For Medicaid-Enrolled Children Diagnosed With Lead Toxicity in Five States, Documentation Reviewed for Diagnoses and Treatment Services Raises Concerns
In five States, most of the medical records that our study reviewed for children with a lead toxicity diagnosis in their Medicaid claims lacked adequate information to confirm a diagnosis of lead toxicity, highlighting potential concerns for oversight of the Early and Periodic Screening, Diagnostic, and Treatment (EPSDT) program. Among children for whom there was sufficient medical record documentation to confirm their diagnosis, many did not receive comprehensive followup testing and treatment services, as recommended, for their identified blood lead level.
WHY WE DID THIS STUDY
Lead toxicity is an environmental health concern that can have lasting effects on the lives of children. Although there is no safe level of lead exposure for young children, exposure is preventable. Children's exposure to lead can be minimized through actions such as regular cleaning of the home; washing of hands and toys; and preventive care to support early detection of lead toxicity and timely followup testing and treatment services.
An Office of Inspector General (OIG) report issued in October 2021 found that more than one-third of Medicaid-enrolled children in five States (California, New York, Ohio, Pennsylvania, and Texas) did not receive required blood lead screening tests during fiscal years (FYs) 2015-2018, which potentially left children vulnerable to the toxic effects of lead exposure. This study expands on that work.
The Centers for Medicare & Medicaid Services' (CMS's) Medicaid program offers comprehensive preventive medical screening services for millions of children annually through the EPSDT benefit. This benefit also includes treatment services to correct issues (e.g., lead toxicity) identified through screenings, such as blood lead testing. When young children with confirmed blood lead levels do not receive timely followup testing and treatment services, they could be left vulnerable to continuing lead exposure and permanent developmental effects.
HOW WE DID THIS STUDY
For the same five States, we reviewed Medicaid claims data for FYs 2015-2018. From this data, we selected a sample of 625 enrolled children with a diagnosis indicating lead toxicity, and reviewed children's medical records from the date of diagnosis through 6 months later. The review examined whether children received followup testing and treatment services for their identified blood lead levels (FYs 2015-2019), as recommended by CMS and the Centers for Disease Control and Prevention (CDC). We also collected public health data from four States to account for services provided exclusive of Medicaid payment and received outside clinical settings, and we asked medical reviewers to consider the respective State medical management guidance. Finally, we interviewed stakeholders regarding followup testing and treatment services for children exposed to lead.
WHAT WE FOUND
In this evaluation of medical records for Medicaid-enrolled children with a diagnosis of lead toxicity in Medicaid claims, medical reviewers could not identify adequate information to confirm that diagnosis in the majority of records (415 out of 581 children).

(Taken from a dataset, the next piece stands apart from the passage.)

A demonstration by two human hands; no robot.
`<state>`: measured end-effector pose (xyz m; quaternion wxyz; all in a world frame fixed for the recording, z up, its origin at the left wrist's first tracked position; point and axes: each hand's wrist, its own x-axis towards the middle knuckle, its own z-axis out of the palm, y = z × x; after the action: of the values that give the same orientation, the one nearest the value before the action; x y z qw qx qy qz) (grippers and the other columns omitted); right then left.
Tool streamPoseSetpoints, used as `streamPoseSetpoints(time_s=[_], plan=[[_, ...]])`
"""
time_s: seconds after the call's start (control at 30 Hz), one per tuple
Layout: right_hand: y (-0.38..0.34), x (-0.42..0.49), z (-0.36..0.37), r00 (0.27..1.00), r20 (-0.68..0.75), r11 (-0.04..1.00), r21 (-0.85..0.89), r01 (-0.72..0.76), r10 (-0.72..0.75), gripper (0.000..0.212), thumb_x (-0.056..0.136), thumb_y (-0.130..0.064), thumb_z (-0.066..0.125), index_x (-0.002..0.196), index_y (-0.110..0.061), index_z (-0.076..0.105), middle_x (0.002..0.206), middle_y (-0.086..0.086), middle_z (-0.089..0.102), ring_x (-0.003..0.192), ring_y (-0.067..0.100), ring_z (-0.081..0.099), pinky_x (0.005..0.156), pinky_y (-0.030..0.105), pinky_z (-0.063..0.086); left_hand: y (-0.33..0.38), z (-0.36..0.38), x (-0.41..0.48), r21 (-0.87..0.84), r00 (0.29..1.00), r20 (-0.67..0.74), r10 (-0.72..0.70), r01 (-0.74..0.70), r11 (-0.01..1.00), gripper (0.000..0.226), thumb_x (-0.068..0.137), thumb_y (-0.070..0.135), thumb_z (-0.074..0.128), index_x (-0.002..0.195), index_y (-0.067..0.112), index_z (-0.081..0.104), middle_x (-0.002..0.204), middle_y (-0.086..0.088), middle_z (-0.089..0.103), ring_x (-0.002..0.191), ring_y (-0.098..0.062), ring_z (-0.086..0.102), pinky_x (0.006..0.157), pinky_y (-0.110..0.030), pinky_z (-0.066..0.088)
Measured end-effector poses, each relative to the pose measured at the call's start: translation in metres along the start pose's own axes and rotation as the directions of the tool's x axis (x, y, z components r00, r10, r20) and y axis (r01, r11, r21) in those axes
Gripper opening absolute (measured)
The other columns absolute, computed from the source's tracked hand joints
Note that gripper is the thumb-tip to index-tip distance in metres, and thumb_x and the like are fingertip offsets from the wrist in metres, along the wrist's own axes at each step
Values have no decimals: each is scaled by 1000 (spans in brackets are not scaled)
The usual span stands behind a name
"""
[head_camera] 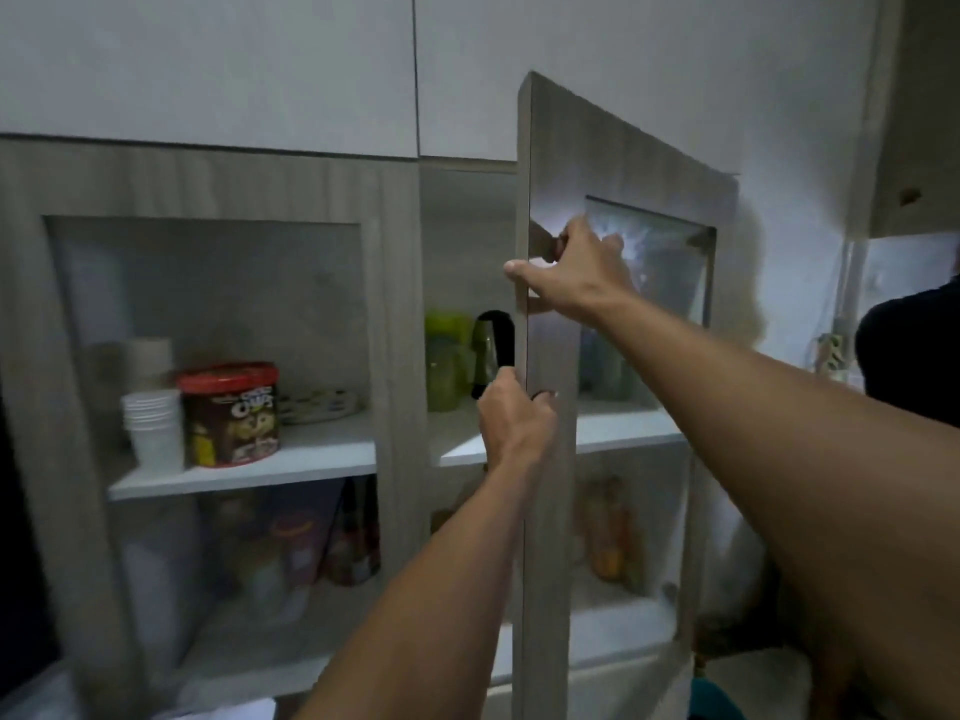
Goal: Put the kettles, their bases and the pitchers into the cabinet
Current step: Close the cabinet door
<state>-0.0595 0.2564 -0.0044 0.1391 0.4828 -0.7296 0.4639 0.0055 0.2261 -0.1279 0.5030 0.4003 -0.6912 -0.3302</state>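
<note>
The right cabinet door (550, 163), grey wood with a glass pane, stands partly open. My right hand (576, 272) grips its free edge high up, thumb on the inner side and fingers on the outer face. My left hand (514, 423) is lower on the same edge, fingertips curled round onto the door's face. Behind that edge, on the upper shelf (462, 449), stand a green pitcher (444, 356) and a kettle with a black handle (493, 345); the door hides the kettle's body. My left thumb is close to the handle's lower end.
The left cabinet door (208, 189) is closed; behind its glass are stacked white cups (153, 423), a red-lidded snack tub (231, 413) and plates. Jars and bottles fill the lower shelves. A person in dark clothing (914, 356) stands at the far right.
</note>
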Motion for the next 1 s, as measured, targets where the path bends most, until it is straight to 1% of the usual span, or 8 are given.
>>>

It is unclear why this many medical records, across five States, lacked information to confirm the diagnosis of lead toxicity identified in the Medicaid claims. According to the American Academy of Pediatrics, it could be a matter of confusion about appropriate diagnosis codes. Nonetheless, the lack of documentation in the medical records to confirm children's lead toxicity diagnoses raises concerns regarding the accuracy of using Medicaid claims data, solely, to identify children being treated for lead toxicity. It may also have implications for States' annual EPSDT reporting to CMS regarding treatment services.
Because there is no safe lead level for children, even very low blood lead levels may indicate in some instances a need for treatment, based on individual factors (e.g., age, environment, increasing blood lead level trend). However, without adequate information in the medical record of a blood lead level at or above 5 µg/dL, or signs, symptoms, and/or notes regarding an elevated blood lead level, medical reviewers could not objectively distinguish children whose medical records indicated a need for followup testing and treatment services during the 6-month review period. Similarly, without accurate data, CMS may be unable to accurately measure EPSDT performance and ensure that Medicaid enrolled children with lead toxicity are given the best possible health care.
For this review, medical reviewers determined appropriate services for lead toxicity using their professional judgment, with reference to followup testing and treatment services recommended by CMS and CDC, and in consideration of State medical management guidance for children's identified blood lead levels. Among the 166 children with sufficient medical record documentation to confirm their diagnoses, medical reviewers determined that half of the children did not receive comprehensive followup testing and treatment services (e.g., environmental assessments to determine the source of exposure) as recommended.
WHAT WE RECOMMEND
We recommend that—to address concerns related to the accuracy of claims data for Medicaid enrolled children diagnosed with lead toxicity, and related to the treatment component of EPSDT for these children—CMS (1) explore the discrepancy between Medicaid claims data and medical documentation for lead toxicity and implement solutions to ensure better oversight of the EPSDT program; and (2) issue guidance to reiterate State obligations under the EPSDT benefit to ensure access to services to correct or ameliorate confirmed blood lead levels identified during screenings. CMS concurred with both of the recommendations.